• _Exercise_:
Every line in the records below between the one holding "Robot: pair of" and the one holding "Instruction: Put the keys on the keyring", inclusive, is to be set down exactly; all other lines are to be left out.

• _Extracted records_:
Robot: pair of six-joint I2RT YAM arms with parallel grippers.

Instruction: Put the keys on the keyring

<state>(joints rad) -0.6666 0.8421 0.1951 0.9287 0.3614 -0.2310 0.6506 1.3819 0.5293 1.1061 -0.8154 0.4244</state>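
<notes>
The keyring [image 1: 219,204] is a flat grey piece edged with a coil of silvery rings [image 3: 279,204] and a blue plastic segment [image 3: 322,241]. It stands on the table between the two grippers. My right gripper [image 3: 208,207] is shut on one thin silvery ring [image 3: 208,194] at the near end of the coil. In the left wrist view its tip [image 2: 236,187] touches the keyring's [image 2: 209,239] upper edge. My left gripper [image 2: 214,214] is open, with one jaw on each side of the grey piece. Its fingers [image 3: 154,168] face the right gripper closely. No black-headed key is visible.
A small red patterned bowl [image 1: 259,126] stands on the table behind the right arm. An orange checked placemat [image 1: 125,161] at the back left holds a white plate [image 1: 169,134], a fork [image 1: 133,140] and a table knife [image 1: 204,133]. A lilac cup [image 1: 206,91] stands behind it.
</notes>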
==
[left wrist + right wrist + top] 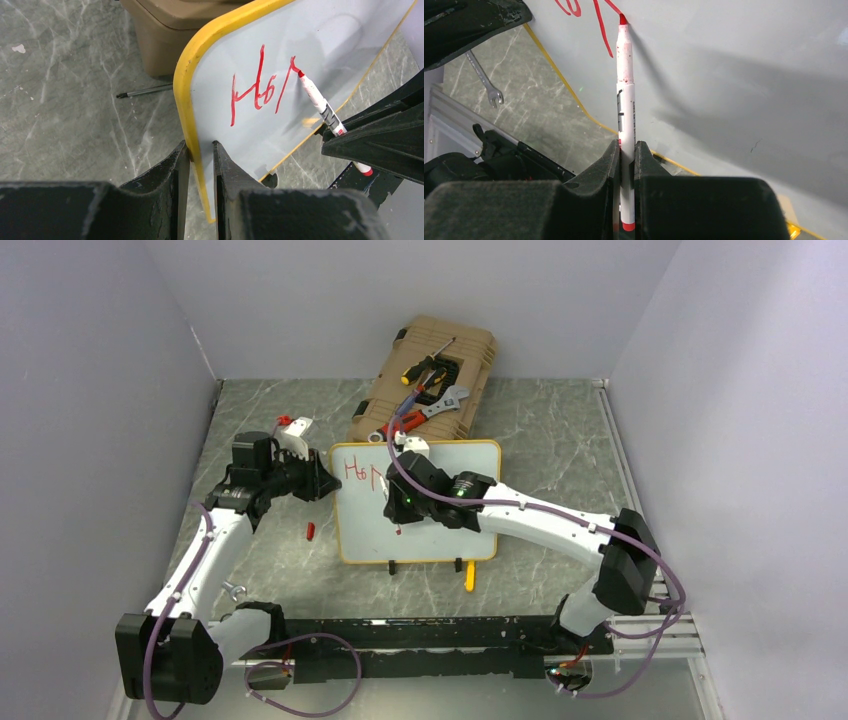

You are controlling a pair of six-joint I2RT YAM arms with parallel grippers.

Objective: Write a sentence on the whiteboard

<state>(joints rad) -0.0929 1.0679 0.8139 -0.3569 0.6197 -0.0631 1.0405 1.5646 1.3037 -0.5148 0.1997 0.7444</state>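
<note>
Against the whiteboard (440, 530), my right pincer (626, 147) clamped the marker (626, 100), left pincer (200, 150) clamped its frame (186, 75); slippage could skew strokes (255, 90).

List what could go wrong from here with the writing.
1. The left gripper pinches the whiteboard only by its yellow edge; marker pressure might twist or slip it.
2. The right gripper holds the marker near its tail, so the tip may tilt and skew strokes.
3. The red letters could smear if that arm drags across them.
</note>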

• _Task output_:
Robot: pair of six-joint I2RT YAM arms with parallel grippers.

Instruction: Put the keys on the keyring

Output for the exercise is now complete.